This is not rocket science. If you can't wrap your head around REST, wait for someone to come up with a RPC-style API.
-1 Offtopic (Score:2)
When it counts... (Score:2)
Last time I checked, the Google search page was pretty straightforward. For more complicated systems, get set up on Google Voice. I'm so used to phone-tree hell that I was pretty stunned with how quick and painless that was. They are happy to put user experience as a primary concern when they're trying to acquire users. For a storage API, frankly having granddad want to try it out might not be in their interests.
As a mad, sweaty, bald man once screamed on stage (Score:2, Funny)
Or in other words: (Score:4, Funny)
Are you just simply way too “dumb”* for the 21st-fuckin-century?
I know I’m (sadly) a minority here. And I know that I will probably get modded to into oblivion. But except from the stupid overengineering... come on!
How about for a change actually learning something, when it is useful for you?
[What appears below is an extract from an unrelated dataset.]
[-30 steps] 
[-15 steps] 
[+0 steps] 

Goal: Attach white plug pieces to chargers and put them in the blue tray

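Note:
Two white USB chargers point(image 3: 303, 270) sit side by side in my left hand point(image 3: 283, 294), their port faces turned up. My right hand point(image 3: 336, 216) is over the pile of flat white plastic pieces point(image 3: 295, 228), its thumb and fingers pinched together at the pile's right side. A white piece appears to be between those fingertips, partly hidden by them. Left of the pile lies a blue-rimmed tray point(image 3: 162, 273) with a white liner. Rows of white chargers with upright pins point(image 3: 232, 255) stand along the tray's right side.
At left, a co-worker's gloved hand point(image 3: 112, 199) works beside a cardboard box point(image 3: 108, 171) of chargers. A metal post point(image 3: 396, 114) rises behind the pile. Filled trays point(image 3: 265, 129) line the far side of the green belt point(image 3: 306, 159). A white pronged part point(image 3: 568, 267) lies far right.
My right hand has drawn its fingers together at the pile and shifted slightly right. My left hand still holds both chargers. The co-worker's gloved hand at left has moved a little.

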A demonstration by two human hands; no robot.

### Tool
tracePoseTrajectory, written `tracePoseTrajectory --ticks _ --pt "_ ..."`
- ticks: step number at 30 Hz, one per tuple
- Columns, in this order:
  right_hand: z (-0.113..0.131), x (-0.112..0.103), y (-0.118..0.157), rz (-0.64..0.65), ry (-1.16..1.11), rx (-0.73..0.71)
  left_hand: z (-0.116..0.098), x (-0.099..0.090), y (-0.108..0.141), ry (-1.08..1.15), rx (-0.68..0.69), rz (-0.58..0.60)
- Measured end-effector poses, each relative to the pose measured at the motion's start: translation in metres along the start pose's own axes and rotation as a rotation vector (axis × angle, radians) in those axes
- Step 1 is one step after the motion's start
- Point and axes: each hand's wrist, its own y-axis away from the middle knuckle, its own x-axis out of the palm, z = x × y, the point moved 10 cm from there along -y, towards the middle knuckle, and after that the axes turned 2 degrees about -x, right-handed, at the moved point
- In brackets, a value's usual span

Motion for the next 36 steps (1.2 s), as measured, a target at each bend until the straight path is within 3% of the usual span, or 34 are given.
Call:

* I’m not even really saying that people are too dumb. It’s just that most people grew up in a culture, where it made more sense, to complain and feel entitled, to getting spoon-fed, than to understand it themselves. Where intelligent people get hate, and dumb people get special treatment (e.g. it not being allowed to point out that fact about their mental performance).
So naturally, they choose the more efficient way.
But the thing is, that we all are very much capable of grasping those complex concepts that we always say we were too dumb for. It’s just an excuse. And the more it is used, the more mental growth we miss. So after some time, we really have a hard time using our brains. Just like with a muscle. Just like we all are born with the ability to some day run for hours, every day, in the heat.
So, no, they are not too smart. We’re just used to being lazy as hell.
If anything, it's too simple (Score:4, Informative)
After reading through the API, if anything, it's too simple. You can't copy a bucket without reading it from Google's servers and writing it back, which is far slower than a copy carried out within their high-speed network. The "list" capability isn't well documented. The security model is about as dumb as the UNIX/Linux one; it doesn't have capabilities or anything like that. Bucket transactions are themselves atomic, but there are no user-specified atomic transactions. You can't, for example, rename "current" to "old" and "new" to "current" as an atomic transaction. (That's a normal operation in SQL, and a useful one when you've constructed a new copy of a mostly-static table and want to make it live.) Nor do buckets have version management. There's no way to read replication status; although bucket data is supposedly replicated, when does this happen? Right after uploading a bucket, or some time later?
Oh, delicious irony. (Score:4, Insightful)
theodp in this post [slashdot.org] quotes from a book entitled "The Dumbing-Down of Programming."
Not content with infantilizing the end user, the purveyors of point-and-click seem determined to infantilize the programmer as well.
Judging by this story submission, it turns out he's for it.
How quaint (Score:3, Interesting)
It may seem a bit hilarious, apparently this kind of crap (like having bucket names conform to DNS) happens when you want to use web services as your OS. Not too hard if you just implement this once.
This bit is just silly, good for giggles but are they serious about requiring zone editing to expose a database table? Nooooo....
I didn't quite catch how you copy data to other domains, since it looks like you use a gs:// prefix to reach google storage but you say gs://cats and it is still in your account not at google's root server.. kind of annoying though maybe there's a way around it?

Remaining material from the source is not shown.